The maximin criterion chooses an action that maximizes the minimum welfare that might possibly occur. The minimax-regret criterion considers each state of nature and computes the loss in welfare that would occur if one were to choose a specified action rather than the one that is best in this state. This quantity, called regret, measures the nearness to optimality of the specified action in the state of nature. The decision maker must choose without knowing the true state. To achieve a uniformly satisfactory result, he computes the maximum regret of each action; that is, the maximum distance from optimality that the action would yield across all possible states of nature. The MMR criterion chooses an action that minimizes this maximum distance from optimality.

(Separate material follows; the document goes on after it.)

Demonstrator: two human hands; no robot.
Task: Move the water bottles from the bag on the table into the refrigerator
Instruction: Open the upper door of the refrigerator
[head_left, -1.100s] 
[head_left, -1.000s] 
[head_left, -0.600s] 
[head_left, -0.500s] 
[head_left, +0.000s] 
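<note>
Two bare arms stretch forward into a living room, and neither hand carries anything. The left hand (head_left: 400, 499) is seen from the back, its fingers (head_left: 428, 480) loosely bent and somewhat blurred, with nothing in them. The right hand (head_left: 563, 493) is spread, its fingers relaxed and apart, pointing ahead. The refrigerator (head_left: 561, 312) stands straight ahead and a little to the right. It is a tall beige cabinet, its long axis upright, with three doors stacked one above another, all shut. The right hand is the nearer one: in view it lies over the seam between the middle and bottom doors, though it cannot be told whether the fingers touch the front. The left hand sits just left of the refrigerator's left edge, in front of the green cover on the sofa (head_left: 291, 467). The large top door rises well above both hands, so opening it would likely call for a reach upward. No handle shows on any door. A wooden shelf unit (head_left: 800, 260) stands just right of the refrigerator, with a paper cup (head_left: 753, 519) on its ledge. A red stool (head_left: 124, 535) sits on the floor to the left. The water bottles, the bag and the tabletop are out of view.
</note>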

The maximin and MMR criteria are sometimes confused with one another, but they yield the same choice only in certain special cases. The former chooses an action that maximizes the minimum welfare that might possibly occur. The latter chooses an action that minimizes the maximum loss to welfare that can possibly result from not knowing the welfare function. Thus, whereas the maximin criterion considers only the worst outcome that an action may yield, MMR considers the worst outcome relative to what is achievable in a given state of nature.

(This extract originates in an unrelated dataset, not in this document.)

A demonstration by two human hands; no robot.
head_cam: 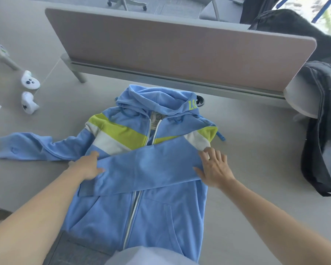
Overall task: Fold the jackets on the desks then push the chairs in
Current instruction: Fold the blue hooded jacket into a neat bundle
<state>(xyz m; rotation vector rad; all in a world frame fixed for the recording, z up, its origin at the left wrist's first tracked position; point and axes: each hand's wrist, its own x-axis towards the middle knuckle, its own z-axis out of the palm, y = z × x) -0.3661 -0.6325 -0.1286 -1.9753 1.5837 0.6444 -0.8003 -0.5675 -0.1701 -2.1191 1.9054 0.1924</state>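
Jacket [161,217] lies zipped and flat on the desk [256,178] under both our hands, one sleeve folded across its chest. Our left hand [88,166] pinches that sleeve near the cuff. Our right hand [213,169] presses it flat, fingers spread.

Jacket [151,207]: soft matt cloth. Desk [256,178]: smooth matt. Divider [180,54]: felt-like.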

I have applied the maximin and MMR criteria to study many problems of policy formation, emphasizing MMR. The contexts have included policing (Manski, Reference Manski2006; Manski & Nagin, Reference Manski and Nagin2017), bank regulation (Brock & Manski, Reference Brock and Manski2011), income taxation (Manski, Reference Manski2014), vaccination (Manski, Reference Manski2010; Reference Manski2017), and clinical treatment choice (Manski, Reference Manski2009; Reference Manski2013b; Reference Manski2018; Cassidy & Manski, Reference Cassidy and Manski2019; Manski & Tetenov, Reference Manski and Tetenov2020). These criteria should similarly be applicable to formation of COVID-19 policy.Footnote 3

5. Adaptive diversification of COVID-19 policy

As I write this during the continuing pandemic, I am unaware of benefit–cost analysis that uses the decision theory described above to inform choice of COVID-19 policy under uncertainty. This is unfortunate because the need is urgent. I can, however, suggest application of a broad idea that can be justified both by Bayesian and MMR decision making. This is adaptive policy diversification.

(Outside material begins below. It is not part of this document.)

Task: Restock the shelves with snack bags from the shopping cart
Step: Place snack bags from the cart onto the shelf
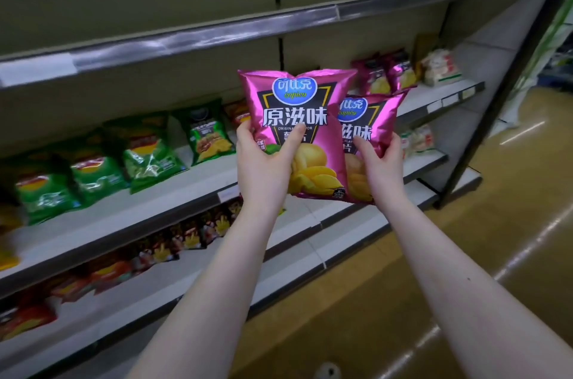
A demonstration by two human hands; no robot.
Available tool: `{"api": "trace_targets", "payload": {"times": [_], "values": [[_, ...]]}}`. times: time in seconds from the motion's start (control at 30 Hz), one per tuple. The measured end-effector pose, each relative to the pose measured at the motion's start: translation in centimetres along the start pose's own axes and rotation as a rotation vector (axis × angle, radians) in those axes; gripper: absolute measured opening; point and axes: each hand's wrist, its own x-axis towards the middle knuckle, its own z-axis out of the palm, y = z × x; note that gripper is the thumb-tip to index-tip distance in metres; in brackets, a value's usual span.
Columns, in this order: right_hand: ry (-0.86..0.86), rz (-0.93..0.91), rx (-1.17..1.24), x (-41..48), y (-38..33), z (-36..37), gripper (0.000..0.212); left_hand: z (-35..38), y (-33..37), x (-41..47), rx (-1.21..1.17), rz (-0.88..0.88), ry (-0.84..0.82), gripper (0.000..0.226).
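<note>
Along grey shelves (201, 183) (green bags (152, 155) leftward), two pink bags (288, 93), glossy floor (465, 223).

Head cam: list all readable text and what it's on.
"可比克 copico": logo on front pink bag, held by left hand.
"原滋味": same bag, middle.
"ORIGINA...VOR": below that, partly covered by that hand.
"copico", "滋味": rear pink bag, held by right hand, partly hidden.
Too blurred to read: green bags, shelf tags.

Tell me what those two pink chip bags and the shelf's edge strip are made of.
Front pink Copico bag and rear pink Copico bag: probably metallised plastic film, glossy, glints and creases. Shelf edge strip: shiny clear plastic or metal; streaky reflections, unclear which.
</note>
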Motion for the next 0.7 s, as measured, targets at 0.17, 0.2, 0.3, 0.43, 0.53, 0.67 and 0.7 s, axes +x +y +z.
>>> {"api": "trace_targets", "payload": {"times": [0.17,0.2,0.3,0.43,0.53,0.67,0.7], "values": [[0.074,-0.002,0.015,10.1,1.2,-2.7,0.073,9.4,-0.6,6.1,-0.028,0.005,-0.054,0.071],[0.085,-0.002,0.014,11.7,1.3,-3.2,0.071,11.1,-0.7,7.2,-0.034,-0.001,-0.065,0.07],[0.098,0.009,0.003,17.1,1.8,-5.1,0.064,16.5,-0.9,10.1,-0.07,-0.024,-0.104,0.07],[0.131,-0.008,-0.01,22.7,2.5,-7.3,0.049,22.2,-1.5,13.1,-0.098,-0.015,-0.125,0.069],[0.153,-0.007,0.005,26.8,3.8,-9.3,0.049,26.4,-2.2,14.7,-0.082,-0.018,-0.136,0.064],[0.137,0.009,0.032,32.9,6.0,-12.4,0.051,32.7,-2.9,16.2,-0.062,-0.027,-0.122,0.063],[0.126,0.011,0.032,34.7,6.6,-13.3,0.05,34.6,-3.0,16.5,-0.057,-0.034,-0.111,0.065]]}}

There have been frequent calls for adoption of a uniform COVID-19 policy across locations, particularly across the 50 states of the USA. For example, a 11 May 2020 editorial in the Washington Post Footnote 4 was titled “The patchwork of state reopenings is a deadly game of trial and error.” The text refers to “the peril posed by the hodgepodge of state decisions to reopen quickly, gradually or not at all yet.” While warning against decentralization of policy making across the states, the editorial did not propose what a uniform national policy should be.

Calling for a uniform COVID-19 policy across states would be justified if it were clear what constitutes optimal policy and if it were known that the optimal policy is invariant across states. Then each state should adhere to that policy. However, as explained above, we do not know what optimal policy is for any state. It may be that continued suppression is better for some states (or regions) and that some version of reopening is better for others, depending on their characteristics. Hence, I see no prima facie case for making policy uniform across states.

It has long been appreciated in the USA that uncertainty may justify decentralization of policy making, enabling the states to experiment with policy ideas. Supreme Court Justice Louis Brandeis, in his dissent to the 1932 case New York State Ice Co. v. Liebmann (285 U.S. 311) made what has become a famous remark on this theme: “It is one of the happy incidents of the federal system that a single courageous State may, if its citizens choose, serve as a laboratory; and try novel social and economic experiments without risk to the rest of the country.” It has since become common to refer to the states as the laboratories of democracy.

The Brandeis statement expresses the “adaptive” aspect of the theme of adaptive diversification, recognizing that policy variation across states stimulates learning about policy impacts. The diversification aspect of the theme has been less well appreciated.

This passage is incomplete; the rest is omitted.